TASK OBJECTIVE |
Write out the whole listing. Leave out nothing.

■ ■ ■

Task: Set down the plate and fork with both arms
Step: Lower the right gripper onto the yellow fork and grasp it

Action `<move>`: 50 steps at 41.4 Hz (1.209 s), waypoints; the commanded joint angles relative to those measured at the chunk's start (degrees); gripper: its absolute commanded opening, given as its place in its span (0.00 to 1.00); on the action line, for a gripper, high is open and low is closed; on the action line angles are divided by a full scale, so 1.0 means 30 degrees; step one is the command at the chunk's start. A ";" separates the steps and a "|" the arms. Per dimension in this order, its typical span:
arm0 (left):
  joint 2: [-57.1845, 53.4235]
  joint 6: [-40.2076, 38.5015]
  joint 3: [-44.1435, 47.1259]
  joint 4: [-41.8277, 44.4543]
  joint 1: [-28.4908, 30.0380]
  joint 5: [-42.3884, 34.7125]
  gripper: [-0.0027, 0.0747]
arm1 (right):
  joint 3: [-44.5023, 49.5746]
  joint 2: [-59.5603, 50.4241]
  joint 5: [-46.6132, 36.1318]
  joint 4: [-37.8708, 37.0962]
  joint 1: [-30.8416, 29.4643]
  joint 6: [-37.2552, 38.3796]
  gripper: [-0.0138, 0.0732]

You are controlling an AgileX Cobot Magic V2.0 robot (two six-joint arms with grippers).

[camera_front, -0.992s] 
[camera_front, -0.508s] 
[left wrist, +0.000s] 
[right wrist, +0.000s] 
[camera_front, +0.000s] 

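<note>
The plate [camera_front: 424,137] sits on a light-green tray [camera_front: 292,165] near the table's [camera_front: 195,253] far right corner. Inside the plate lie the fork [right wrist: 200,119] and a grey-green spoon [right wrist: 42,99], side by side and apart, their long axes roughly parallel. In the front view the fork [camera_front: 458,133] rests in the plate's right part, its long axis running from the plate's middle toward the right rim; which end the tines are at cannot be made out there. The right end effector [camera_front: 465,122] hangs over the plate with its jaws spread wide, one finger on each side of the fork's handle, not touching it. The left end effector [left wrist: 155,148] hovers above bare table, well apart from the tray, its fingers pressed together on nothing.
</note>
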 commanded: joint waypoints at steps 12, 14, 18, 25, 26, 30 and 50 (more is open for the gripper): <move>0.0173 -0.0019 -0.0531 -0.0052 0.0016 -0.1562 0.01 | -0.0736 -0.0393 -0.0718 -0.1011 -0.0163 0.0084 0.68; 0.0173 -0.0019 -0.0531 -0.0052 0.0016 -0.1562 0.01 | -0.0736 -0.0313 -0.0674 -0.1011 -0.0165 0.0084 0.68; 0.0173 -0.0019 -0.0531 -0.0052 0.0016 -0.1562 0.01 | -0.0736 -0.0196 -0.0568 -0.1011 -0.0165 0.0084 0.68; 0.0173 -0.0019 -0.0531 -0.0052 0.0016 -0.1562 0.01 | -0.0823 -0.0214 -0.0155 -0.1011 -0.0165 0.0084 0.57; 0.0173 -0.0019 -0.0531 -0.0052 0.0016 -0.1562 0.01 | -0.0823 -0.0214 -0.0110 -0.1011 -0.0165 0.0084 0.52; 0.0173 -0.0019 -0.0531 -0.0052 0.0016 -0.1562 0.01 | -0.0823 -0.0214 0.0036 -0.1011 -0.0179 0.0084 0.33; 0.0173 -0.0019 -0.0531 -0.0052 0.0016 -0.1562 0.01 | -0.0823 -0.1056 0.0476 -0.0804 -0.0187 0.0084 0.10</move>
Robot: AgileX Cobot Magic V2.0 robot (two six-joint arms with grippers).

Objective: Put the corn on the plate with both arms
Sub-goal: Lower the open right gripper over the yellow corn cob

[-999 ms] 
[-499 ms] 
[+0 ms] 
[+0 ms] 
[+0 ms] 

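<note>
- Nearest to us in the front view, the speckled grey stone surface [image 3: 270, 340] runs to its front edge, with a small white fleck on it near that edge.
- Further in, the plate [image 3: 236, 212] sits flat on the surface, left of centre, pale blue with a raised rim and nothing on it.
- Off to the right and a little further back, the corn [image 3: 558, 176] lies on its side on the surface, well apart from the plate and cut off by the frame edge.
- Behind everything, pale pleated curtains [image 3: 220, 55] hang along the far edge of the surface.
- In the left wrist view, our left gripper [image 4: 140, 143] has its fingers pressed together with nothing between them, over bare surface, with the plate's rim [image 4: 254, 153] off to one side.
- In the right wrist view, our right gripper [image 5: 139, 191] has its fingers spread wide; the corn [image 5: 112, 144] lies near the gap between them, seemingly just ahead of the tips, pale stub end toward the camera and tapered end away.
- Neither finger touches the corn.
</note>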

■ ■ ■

EXERCISE SOLUTION |
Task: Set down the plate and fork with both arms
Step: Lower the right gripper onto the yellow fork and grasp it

Action `<move>`: 50 steps at 41.4 Hz (1.209 s), waypoints; the commanded joint angles relative to those measured at the chunk's start (degrees); gripper: its absolute commanded opening, given as its place in its span (0.00 to 1.00); on the action line, for a gripper, high is open and low is closed; on the action line angles are divided by a full scale, so 1.0 means 30 degrees; step one is the command at the chunk's start. A ";" separates the steps and a "|" the arms. Per dimension in this order, its typical span:
arm0 (left):
  joint 2: [-57.1845, 53.4235]
  joint 6: [-40.2076, 38.5015]
  joint 3: [-44.1435, 47.1259]
  joint 4: [-41.8277, 44.4543]
  joint 1: [-28.4908, 30.0380]
  joint 5: [-42.3884, 34.7125]
  gripper: [-0.0027, 0.0747]
arm1 (right):
  joint 3: [-44.5023, 49.5746]
  joint 2: [-59.5603, 50.4241]
  joint 5: [-46.6132, 36.1318]
  joint 4: [-37.8708, 37.0962]
  joint 1: [-30.8416, 29.4643]
  joint 6: [-37.2552, 38.3796]
  gripper: [-0.0138, 0.0732]

You are controlling an AgileX Cobot Magic V2.0 robot (two six-joint arms with grippers).

[camera_front, -0.992s] 
[camera_front, -0.508s] 
[left wrist, +0.000s] 
[right wrist, +0.000s] 
[camera_front, +0.000s] 

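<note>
The plate [camera_front: 424,137] sits on a light-green tray [camera_front: 292,165] near the table's [camera_front: 195,253] far right corner. Inside the plate lie the fork [right wrist: 200,119] and a grey-green spoon [right wrist: 42,99], side by side and apart, their long axes roughly parallel. In the front view the fork [camera_front: 458,133] rests in the plate's right part, its long axis running from the plate's middle toward the right rim; which end the tines are at cannot be made out there. The right end effector [camera_front: 465,122] hangs over the plate with its jaws spread wide, one finger on each side of the fork's handle, not touching it. The left end effector [left wrist: 155,148] hovers above bare table, well apart from the tray, its fingers pressed together on nothing.
</note>
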 commanded: joint waypoints at steps 12, 14, 18, 25, 26, 30 and 50 (more is open for the gripper): <move>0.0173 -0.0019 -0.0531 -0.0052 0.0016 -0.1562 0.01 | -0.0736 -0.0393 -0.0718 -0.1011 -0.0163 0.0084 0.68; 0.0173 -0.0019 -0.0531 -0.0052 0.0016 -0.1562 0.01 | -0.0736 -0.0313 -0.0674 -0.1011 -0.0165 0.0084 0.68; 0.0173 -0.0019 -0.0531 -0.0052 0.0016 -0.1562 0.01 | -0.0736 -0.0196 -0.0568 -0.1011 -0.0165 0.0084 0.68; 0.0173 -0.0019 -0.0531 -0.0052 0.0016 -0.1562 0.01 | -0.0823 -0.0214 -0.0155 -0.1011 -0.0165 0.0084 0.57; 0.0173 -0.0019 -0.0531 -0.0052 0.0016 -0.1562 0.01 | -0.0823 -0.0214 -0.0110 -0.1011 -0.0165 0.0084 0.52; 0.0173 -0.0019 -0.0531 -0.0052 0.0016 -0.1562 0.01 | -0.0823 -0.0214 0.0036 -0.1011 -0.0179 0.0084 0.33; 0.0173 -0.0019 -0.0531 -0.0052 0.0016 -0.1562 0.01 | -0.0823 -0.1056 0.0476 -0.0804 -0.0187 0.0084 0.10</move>
Robot: AgileX Cobot Magic V2.0 robot (two six-joint arms with grippers).

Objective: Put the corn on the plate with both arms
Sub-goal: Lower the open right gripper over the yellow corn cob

[-999 ms] 
[-499 ms] 
[+0 ms] 
[+0 ms] 
[+0 ms] 

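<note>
- Nearest to us in the front view, the speckled grey stone surface [image 3: 270, 340] runs to its front edge, with a small white fleck on it near that edge.
- Further in, the plate [image 3: 236, 212] sits flat on the surface, left of centre, pale blue with a raised rim and nothing on it.
- Off to the right and a little further back, the corn [image 3: 558, 176] lies on its side on the surface, well apart from the plate and cut off by the frame edge.
- Behind everything, pale pleated curtains [image 3: 220, 55] hang along the far edge of the surface.
- In the left wrist view, our left gripper [image 4: 140, 143] has its fingers pressed together with nothing between them, over bare surface, with the plate's rim [image 4: 254, 153] off to one side.
- In the right wrist view, our right gripper [image 5: 139, 191] has its fingers spread wide; the corn [image 5: 112, 144] lies near the gap between them, seemingly just ahead of the tips, pale stub end toward the camera and tapered end away.
- Neither finger touches the corn.
</note>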

The reply is now complete.